The Tea Party is very decentralized. Our impression is that they’re mostly about limited government, lower taxes, lower debt, and lower spending; but some of the local organizations have their own pet issues. That’s how people like Christine “I’m not a witch” O’Donnell get nominated. Here’s the last paragraph, and it’s an eye-opener:
“Will you stand up for our children by telling education it is right to teach students that man-made global warming, evolution and many other topics are controversial, and there are at least two sides, and they must question the resources,” the [Tea Party] newsletter said. Kohls also heads the local tea party.

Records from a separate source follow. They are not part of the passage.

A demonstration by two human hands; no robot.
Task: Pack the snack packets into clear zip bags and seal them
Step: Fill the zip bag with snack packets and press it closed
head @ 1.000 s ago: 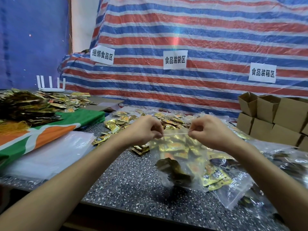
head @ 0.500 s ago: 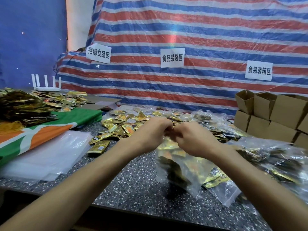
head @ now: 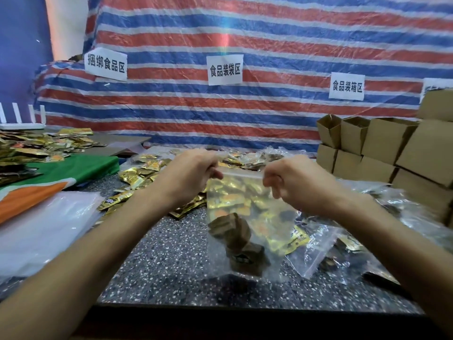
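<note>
A clear zip bag (head: 241, 231) hangs above the speckled table (head: 161, 271), with brown and gold snack packets (head: 235, 236) in its lower half. My left hand (head: 193, 173) pinches the left end of its zip strip and my right hand (head: 291, 180) pinches the right end, so the strip stretches taut between them. Loose gold snack packets (head: 137, 175) lie on the table behind my left hand.
Filled clear bags (head: 326, 244) lie at the right. Brown cardboard boxes (head: 382, 148) are stacked at the back right. A stack of empty clear bags (head: 41, 229) and a green and orange cloth (head: 61, 173) with more packets sit at the left. A striped tarp (head: 245, 40) hangs behind.
My hands met at the middle of the zip strip half a second ago and have now slid apart to its two ends, holding the bag a little higher.
</note>
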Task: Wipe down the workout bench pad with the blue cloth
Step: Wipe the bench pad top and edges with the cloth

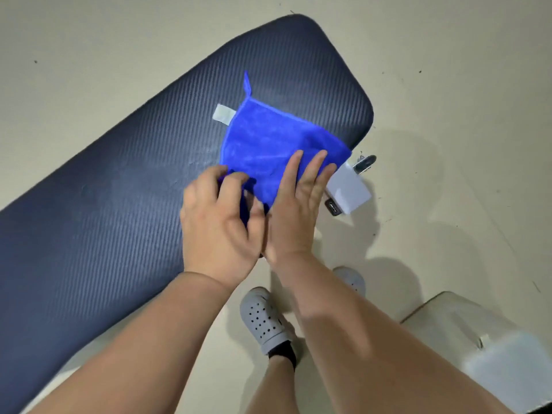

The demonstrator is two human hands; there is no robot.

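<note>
- Bench pad (98, 210): dark, ribbed, running from lower left to upper centre of frame; long side facing the person for easy reach.
- Left hand (216, 225), centre: fingers curled, pinching the cloth's near corner, probably to anchor it.
- Blue cloth (268, 144), centre right: spread flat near the pad's upper end, tag and loop toward the upper left.
- Right hand (298, 204): fingers straight and together, pressed flat on the cloth's lower right edge, apparently smoothing it for wiping.
</note>
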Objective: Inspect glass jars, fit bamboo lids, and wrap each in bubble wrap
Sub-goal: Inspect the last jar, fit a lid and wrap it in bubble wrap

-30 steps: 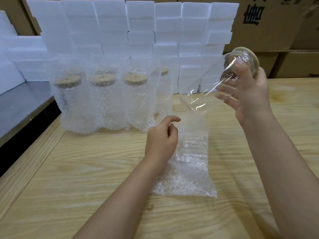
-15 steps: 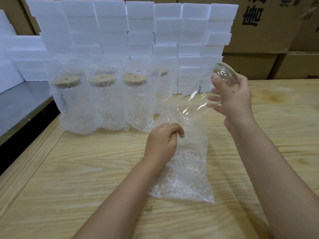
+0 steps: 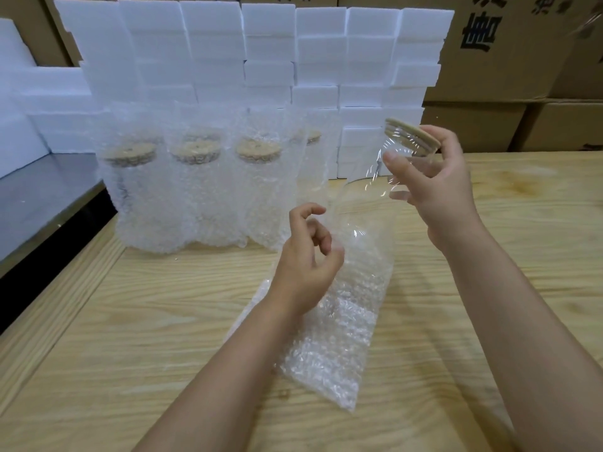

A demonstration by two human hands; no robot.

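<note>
Right hand (image 3: 437, 187) grips the lidded end of the glass jar (image 3: 368, 187), fingers curled round it, bamboo lid (image 3: 412, 136) on. The jar is tilted, its base pointing down-left at the mouth of the bubble wrap bag (image 3: 336, 327). Left hand (image 3: 306, 259), fingers curled, pinches the bag's mouth; the bag's near end lies on the worktop (image 3: 130, 321). Wrapped jars (image 3: 195, 177) stand far left.

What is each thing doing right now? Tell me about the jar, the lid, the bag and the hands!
Glass jar: held in the air, tilted, lid end up.
Bamboo lid: on the jar.
Bubble wrap bag: far end lifted, near end on the table.
Left hand: pinches the bag's mouth.
Right hand: holds the jar near its lid.
Wrapped jars: upright, lidded, inside bubble wrap.
</note>
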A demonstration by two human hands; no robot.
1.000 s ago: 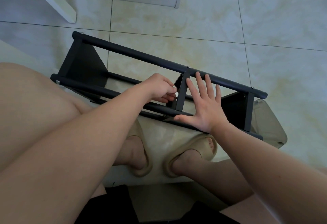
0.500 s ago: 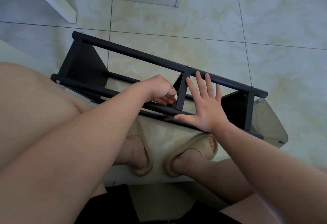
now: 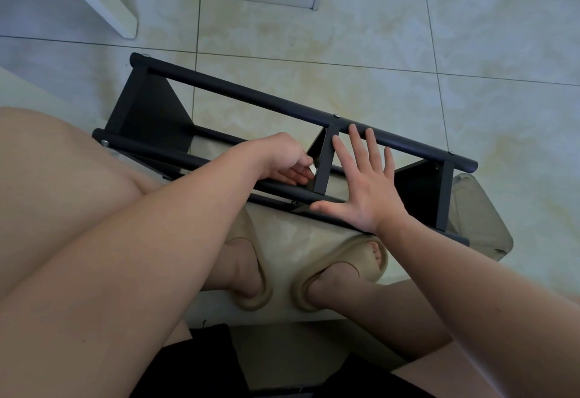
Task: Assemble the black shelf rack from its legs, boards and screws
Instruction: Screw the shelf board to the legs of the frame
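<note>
Though the black shelf rack (image 3: 251,96) lies on its side on the floor (image 3: 314,36) by my feet, nothing has shifted in the last second. I keep the right hand (image 3: 367,184) spread flat on its near leg (image 3: 157,151). The left hand (image 3: 282,159) curls its fingers (image 3: 298,174) at the middle board (image 3: 323,162); whether they pinch anything I cannot tell. Fastening likely continues.

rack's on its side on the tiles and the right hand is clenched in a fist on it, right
Not quite: the head view shows the right hand open, fingers spread flat against the rack, which does lie on its side.
</note>
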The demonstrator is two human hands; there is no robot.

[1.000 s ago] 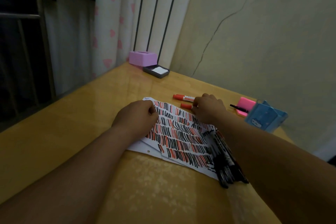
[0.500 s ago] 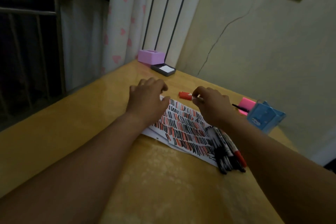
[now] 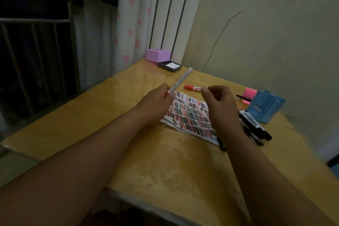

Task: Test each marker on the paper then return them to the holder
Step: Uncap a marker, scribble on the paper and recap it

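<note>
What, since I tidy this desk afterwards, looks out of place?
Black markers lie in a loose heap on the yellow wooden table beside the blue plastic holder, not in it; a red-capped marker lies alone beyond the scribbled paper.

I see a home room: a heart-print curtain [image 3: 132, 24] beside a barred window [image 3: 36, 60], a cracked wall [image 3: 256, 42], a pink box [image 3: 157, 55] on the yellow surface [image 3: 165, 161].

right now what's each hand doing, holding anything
Left hand: holding a marker.
Right hand: fingers curled; whether it holds anything cannot be told.
</note>
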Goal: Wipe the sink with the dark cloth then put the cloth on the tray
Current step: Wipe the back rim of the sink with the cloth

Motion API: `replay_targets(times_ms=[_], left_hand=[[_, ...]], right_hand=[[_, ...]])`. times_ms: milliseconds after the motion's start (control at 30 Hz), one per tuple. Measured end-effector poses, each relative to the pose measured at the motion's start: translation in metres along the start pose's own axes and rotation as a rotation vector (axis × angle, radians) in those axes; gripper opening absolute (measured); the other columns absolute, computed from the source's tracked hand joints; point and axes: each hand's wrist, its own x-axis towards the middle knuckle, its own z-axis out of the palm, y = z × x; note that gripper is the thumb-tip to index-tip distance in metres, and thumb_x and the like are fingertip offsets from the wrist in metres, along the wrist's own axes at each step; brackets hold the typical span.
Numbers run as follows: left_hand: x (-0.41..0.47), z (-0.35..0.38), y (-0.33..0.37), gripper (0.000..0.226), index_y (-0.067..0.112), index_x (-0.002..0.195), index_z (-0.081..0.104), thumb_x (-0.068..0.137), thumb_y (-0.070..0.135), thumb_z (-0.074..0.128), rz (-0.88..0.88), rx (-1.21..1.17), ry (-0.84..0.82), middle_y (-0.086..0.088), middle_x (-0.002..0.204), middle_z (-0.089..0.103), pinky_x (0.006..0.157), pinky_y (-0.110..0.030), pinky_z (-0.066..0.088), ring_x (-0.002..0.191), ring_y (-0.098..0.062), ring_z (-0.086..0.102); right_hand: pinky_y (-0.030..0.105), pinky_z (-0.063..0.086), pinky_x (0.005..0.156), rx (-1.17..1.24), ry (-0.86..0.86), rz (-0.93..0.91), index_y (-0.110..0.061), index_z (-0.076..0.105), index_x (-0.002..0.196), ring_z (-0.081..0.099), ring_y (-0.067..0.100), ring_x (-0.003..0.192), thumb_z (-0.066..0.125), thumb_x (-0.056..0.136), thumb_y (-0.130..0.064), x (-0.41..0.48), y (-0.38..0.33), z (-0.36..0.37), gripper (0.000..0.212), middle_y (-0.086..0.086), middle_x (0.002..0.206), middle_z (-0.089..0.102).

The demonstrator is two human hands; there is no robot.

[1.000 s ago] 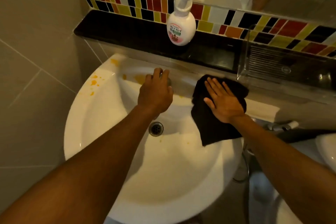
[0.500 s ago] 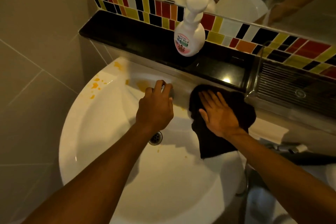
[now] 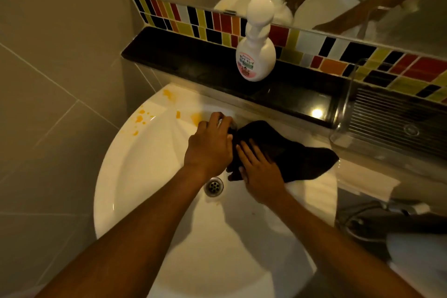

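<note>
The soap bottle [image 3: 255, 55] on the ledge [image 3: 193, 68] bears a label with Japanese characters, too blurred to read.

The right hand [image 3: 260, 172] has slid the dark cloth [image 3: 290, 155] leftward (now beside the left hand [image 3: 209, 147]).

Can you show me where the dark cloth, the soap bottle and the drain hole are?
dark cloth [image 3: 290, 152]: head view, middle of the cloth beside the right hand.
soap bottle [image 3: 255, 57]: head view, its round white body.
drain [image 3: 213, 186]: head view, metal centre.
</note>
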Motion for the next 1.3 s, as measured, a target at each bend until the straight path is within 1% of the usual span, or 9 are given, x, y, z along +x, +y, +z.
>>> replay_targets(times_ms=[67,267,467,667,767,933,1067,1200,1300], left_hand=[[-0.001,-0.001,0.002,0.030,0.022,0.125,0.046,0.095,0.028,0.045,-0.001,0.001,-0.008,-0.002,0.134,0.043,0.074,-0.042,0.056,0.109,-0.028,0.051],[0.000,0.002,0.001,0.031,0.026,0.126,0.044,0.095,0.031,0.045,-0.022,0.011,-0.009,0.000,0.136,0.041,0.078,-0.038,0.054,0.113,-0.024,0.049],[0.001,-0.002,0.003,0.032,0.026,0.128,0.043,0.096,0.031,0.045,-0.027,0.035,-0.026,0.000,0.138,0.039,0.079,-0.035,0.051,0.115,-0.025,0.048],[0.000,-0.002,0.001,0.036,0.023,0.131,0.042,0.097,0.031,0.044,-0.009,0.036,-0.019,-0.002,0.141,0.037,0.079,-0.037,0.053,0.115,-0.026,0.048],[0.000,-0.001,0.000,0.036,0.022,0.131,0.043,0.096,0.030,0.044,0.006,0.029,-0.002,-0.003,0.140,0.038,0.078,-0.037,0.054,0.114,-0.026,0.048],[-0.001,0.003,-0.003,0.036,0.023,0.131,0.043,0.096,0.031,0.043,0.024,0.020,0.009,-0.003,0.138,0.041,0.079,-0.038,0.055,0.114,-0.026,0.049],[0.002,0.004,-0.004,0.036,0.023,0.130,0.042,0.095,0.032,0.043,0.013,0.036,0.010,-0.003,0.138,0.041,0.078,-0.042,0.055,0.113,-0.026,0.050],[0.000,0.004,-0.004,0.033,0.023,0.127,0.046,0.095,0.032,0.043,0.029,0.032,0.019,-0.004,0.136,0.043,0.075,-0.043,0.056,0.109,-0.028,0.052],[-0.003,0.002,-0.004,0.028,0.021,0.121,0.048,0.095,0.029,0.045,0.055,0.022,0.045,-0.005,0.131,0.046,0.070,-0.041,0.056,0.104,-0.028,0.053]], right_hand=[[0.041,0.046,0.102,-0.062,-0.010,-0.079,-0.025,0.037,0.144,0.032,0.022,0.143,0.024,0.098,-0.046,0.003,0.021,-0.008,0.052,0.000,0.151,0.041],[0.044,0.021,0.117,0.051,0.109,0.289,-0.016,0.050,0.136,0.033,0.027,0.142,0.020,0.099,-0.041,0.023,-0.031,0.003,0.053,0.008,0.145,0.049],[0.042,0.037,0.109,-0.105,0.062,0.036,-0.018,0.053,0.133,0.046,0.028,0.134,0.023,0.097,-0.045,0.000,0.011,-0.001,0.054,0.006,0.138,0.057],[0.044,0.003,0.118,-0.201,0.220,0.328,-0.007,0.039,0.142,0.025,0.030,0.144,0.024,0.097,-0.043,-0.011,0.022,-0.008,0.059,0.015,0.149,0.040],[0.047,0.002,0.117,-0.148,0.244,0.439,-0.006,0.037,0.143,0.021,0.035,0.145,0.030,0.095,-0.041,0.010,0.011,-0.010,0.060,0.018,0.152,0.036],[0.053,0.003,0.116,-0.419,0.040,0.007,-0.017,0.029,0.148,0.015,0.039,0.146,0.049,0.087,-0.049,0.060,0.011,-0.015,0.072,0.014,0.156,0.029],[0.051,0.003,0.116,-0.503,0.024,-0.061,-0.019,0.026,0.149,0.015,0.035,0.147,0.039,0.091,-0.048,0.073,0.012,-0.022,0.066,0.010,0.157,0.028],[0.048,0.005,0.119,-0.316,0.074,0.152,-0.017,0.017,0.152,0.008,0.030,0.149,0.026,0.096,-0.043,0.056,0.007,-0.021,0.063,0.009,0.160,0.018],[0.046,0.004,0.120,-0.162,0.127,0.346,-0.014,0.023,0.150,0.016,0.031,0.147,0.027,0.095,-0.047,0.024,0.015,-0.021,0.064,0.011,0.158,0.025]])
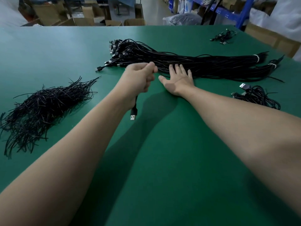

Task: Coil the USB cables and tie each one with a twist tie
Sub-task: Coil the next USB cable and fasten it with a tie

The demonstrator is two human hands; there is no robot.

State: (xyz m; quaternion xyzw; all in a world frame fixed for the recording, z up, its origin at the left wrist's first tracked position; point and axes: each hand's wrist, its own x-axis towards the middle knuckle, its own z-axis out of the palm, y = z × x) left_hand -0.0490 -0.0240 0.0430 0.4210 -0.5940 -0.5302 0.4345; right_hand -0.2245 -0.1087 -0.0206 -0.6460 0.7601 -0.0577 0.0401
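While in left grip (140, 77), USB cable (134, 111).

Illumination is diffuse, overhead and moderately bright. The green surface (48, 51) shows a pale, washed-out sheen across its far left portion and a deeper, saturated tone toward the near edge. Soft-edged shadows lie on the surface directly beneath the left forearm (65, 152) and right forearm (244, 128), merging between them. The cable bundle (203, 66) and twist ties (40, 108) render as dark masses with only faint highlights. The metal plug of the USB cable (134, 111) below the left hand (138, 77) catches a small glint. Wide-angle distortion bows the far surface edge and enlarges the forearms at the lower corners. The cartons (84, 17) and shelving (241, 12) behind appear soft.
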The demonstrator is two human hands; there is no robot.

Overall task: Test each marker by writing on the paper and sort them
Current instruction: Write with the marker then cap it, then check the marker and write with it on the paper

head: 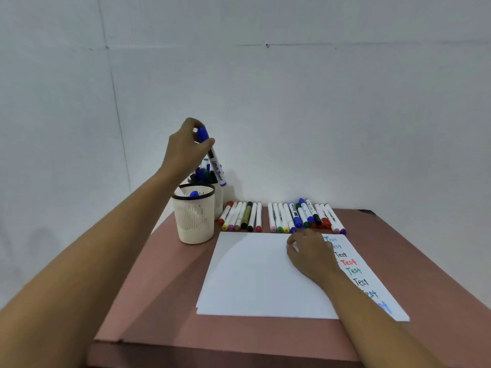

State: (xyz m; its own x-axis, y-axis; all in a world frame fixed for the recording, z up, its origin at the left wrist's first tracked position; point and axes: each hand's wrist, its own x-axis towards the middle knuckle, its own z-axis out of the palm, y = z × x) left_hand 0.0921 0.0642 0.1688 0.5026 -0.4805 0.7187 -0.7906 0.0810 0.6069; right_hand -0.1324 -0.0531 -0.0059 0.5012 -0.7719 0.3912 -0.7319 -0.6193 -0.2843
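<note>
My left hand is raised above the two pen cups and pinches the blue cap end of a white whiteboard marker, which hangs tilted with its lower end over the rear cup. The front cream cup with a black rim holds one blue-capped marker. My right hand rests on the white paper with fingers loosely curled, holding nothing. The word "Test" is written several times in different colours down the paper's right edge.
Two groups of markers lie in rows behind the paper: a left group and a right group. The brown table ends close on the left and front. A white wall stands right behind.
</note>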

We found another news story about last night’s meeting at the website of TV station WDTN: Springboro parents debate creationism. We’ll give you only a few excerpts about Kelly:
The board president says the purpose of the plan is to get students to think critically about controversial topics, but not everyone who came to Tuesday night’s meeting is behind it. One resident said, “This policy stifles critical thinking.”
“What we’re looking for in the policy is to create an environment where we can identify and discuss and debate openly, honestly, [both?] sides of controversial issues and the strengths and weaknesses of scientific issues or debates,” said Kelly Kohls, School Board President.
Critical thinking, both sides, strengths and weaknesses — oh yeah, she knows all the standard fuzz phrases. Who’s coaching her — Casey? We get the feeling that we haven’t heard the last of the Springboro School Board.